◆ **INPUT DATA**
____
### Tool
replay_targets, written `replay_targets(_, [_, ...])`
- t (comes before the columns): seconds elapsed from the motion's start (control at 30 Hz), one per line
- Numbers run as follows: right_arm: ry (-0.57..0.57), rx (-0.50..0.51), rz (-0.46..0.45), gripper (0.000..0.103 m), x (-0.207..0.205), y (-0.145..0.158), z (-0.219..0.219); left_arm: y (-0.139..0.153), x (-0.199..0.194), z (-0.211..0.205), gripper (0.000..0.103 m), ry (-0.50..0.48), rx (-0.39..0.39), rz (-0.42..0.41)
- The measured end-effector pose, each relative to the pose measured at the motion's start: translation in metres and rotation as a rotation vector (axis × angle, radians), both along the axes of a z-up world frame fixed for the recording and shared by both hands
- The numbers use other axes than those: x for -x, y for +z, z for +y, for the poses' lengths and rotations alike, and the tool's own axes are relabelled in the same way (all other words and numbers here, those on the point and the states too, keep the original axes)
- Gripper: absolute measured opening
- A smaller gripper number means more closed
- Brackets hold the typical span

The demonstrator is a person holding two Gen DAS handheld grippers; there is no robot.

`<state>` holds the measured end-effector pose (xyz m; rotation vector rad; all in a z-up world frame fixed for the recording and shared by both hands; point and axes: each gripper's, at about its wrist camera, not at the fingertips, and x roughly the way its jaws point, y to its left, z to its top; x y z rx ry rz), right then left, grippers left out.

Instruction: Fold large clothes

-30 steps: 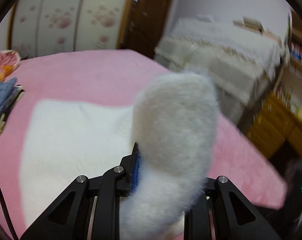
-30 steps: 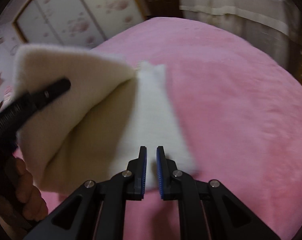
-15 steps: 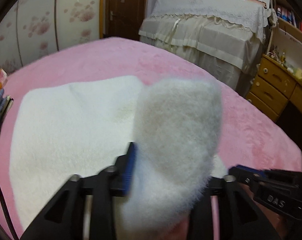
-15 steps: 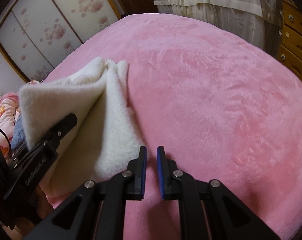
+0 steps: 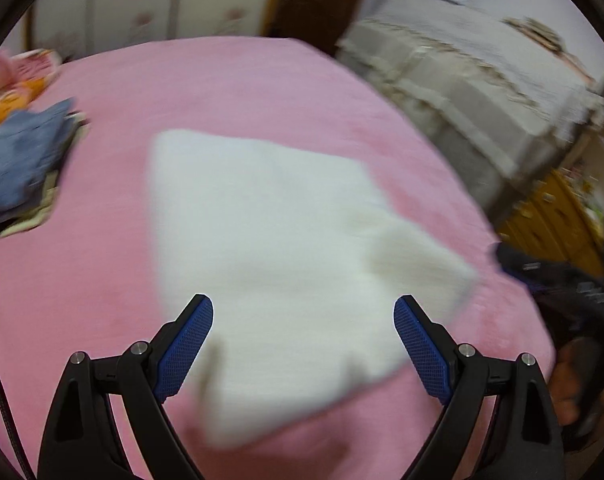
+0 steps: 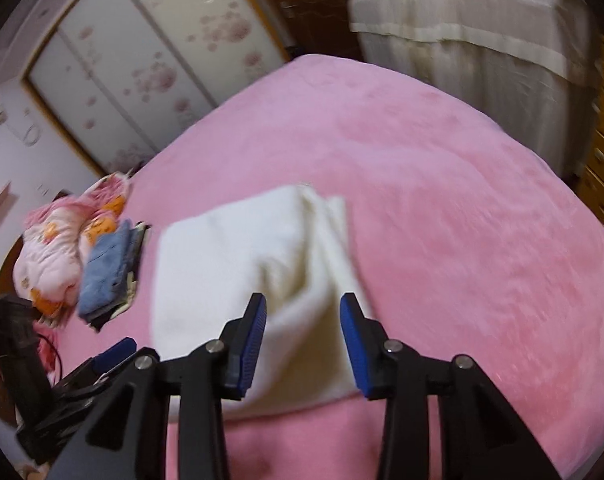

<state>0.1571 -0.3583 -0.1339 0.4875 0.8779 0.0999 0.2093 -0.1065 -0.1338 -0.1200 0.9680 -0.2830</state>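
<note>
A white fluffy garment (image 5: 282,248) lies folded into a rough rectangle on the pink bed (image 5: 230,88). It also shows in the right wrist view (image 6: 238,272), with a loose flap along its right side. My left gripper (image 5: 303,332) is open and empty, its jaws wide apart above the garment's near edge. My right gripper (image 6: 303,336) is open and empty, just above the garment's near right part. The right gripper shows blurred at the right edge of the left wrist view (image 5: 549,276).
A folded blue garment (image 6: 106,268) and a pink patterned bundle (image 6: 58,252) lie at the bed's left side. A table draped in cream cloth (image 5: 473,92) and yellow wooden drawers (image 5: 557,220) stand to the right. Sliding floral wardrobe doors (image 6: 154,60) are behind.
My left gripper has let go of the white garment and opened wide; the garment now lies flat. My right gripper has opened and moved over the garment's near edge.
</note>
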Motion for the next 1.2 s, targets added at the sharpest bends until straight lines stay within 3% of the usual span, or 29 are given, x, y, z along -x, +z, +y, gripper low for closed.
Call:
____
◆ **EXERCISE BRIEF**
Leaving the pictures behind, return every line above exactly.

◆ **EXPECTED ANSWER**
### Tool
replay_targets, written `replay_targets(_, [_, ...])`
- t (comes before the columns): seconds elapsed from the motion's start (control at 30 Hz), one per line
- Numbers run as follows: right_arm: ry (-0.57..0.57), rx (-0.50..0.51), rz (-0.46..0.45), gripper (0.000..0.103 m), x (-0.207..0.205), y (-0.145..0.158), z (-0.219..0.219); left_arm: y (-0.139..0.153), x (-0.199..0.194), z (-0.211..0.205), gripper (0.000..0.103 m), ry (-0.50..0.48), rx (-0.39..0.39), rz (-0.42..0.41)
- The measured end-effector pose, each relative to the pose measured at the motion's start: translation in metres and rotation as a rotation vector (axis × angle, radians), both along the axes of a z-up world frame fixed for the recording and shared by both hands
- The numbers use other axes than those: x for -x, y for +z, z for +y, for the poses' lengths and rotations alike, and the tool's own axes are relabelled in the same way (all other words and numbers here, those on the point and the states too, keep the original axes)
- Gripper: absolute measured opening
- A smaller gripper number means more closed
- Brackets hold the typical span

The demonstrator is a person holding two Gen DAS handheld grippers; there is no robot.

`<state>` holds the measured end-effector pose (xyz m; rotation vector rad; all in a z-up world frame fixed for the recording and shared by both hands; point and axes: each gripper's, at about its wrist camera, not at the fingertips, and x roughly the way its jaws point, y to its left, z to its top; x y z rx ry rz), right then left, grippers left out.

Instruction: Fold large clothes

-30 steps: 
-30 steps: 
-15 steps: 
-15 steps: 
+0 steps: 
+0 steps: 

<state>0.1571 -0.3583 -0.1339 0.4875 0.8779 0.0999 0.2093 -0.1065 -0.1338 -0.1200 0.9680 -0.2830</state>
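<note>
A white fluffy garment (image 5: 282,248) lies folded into a rough rectangle on the pink bed (image 5: 230,88). It also shows in the right wrist view (image 6: 238,272), with a loose flap along its right side. My left gripper (image 5: 303,332) is open and empty, its jaws wide apart above the garment's near edge. My right gripper (image 6: 303,336) is open and empty, just above the garment's near right part. The right gripper shows blurred at the right edge of the left wrist view (image 5: 549,276).
A folded blue garment (image 6: 106,268) and a pink patterned bundle (image 6: 58,252) lie at the bed's left side. A table draped in cream cloth (image 5: 473,92) and yellow wooden drawers (image 5: 557,220) stand to the right. Sliding floral wardrobe doors (image 6: 154,60) are behind.
My left gripper has let go of the white garment and opened wide; the garment now lies flat. My right gripper has opened and moved over the garment's near edge.
</note>
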Motion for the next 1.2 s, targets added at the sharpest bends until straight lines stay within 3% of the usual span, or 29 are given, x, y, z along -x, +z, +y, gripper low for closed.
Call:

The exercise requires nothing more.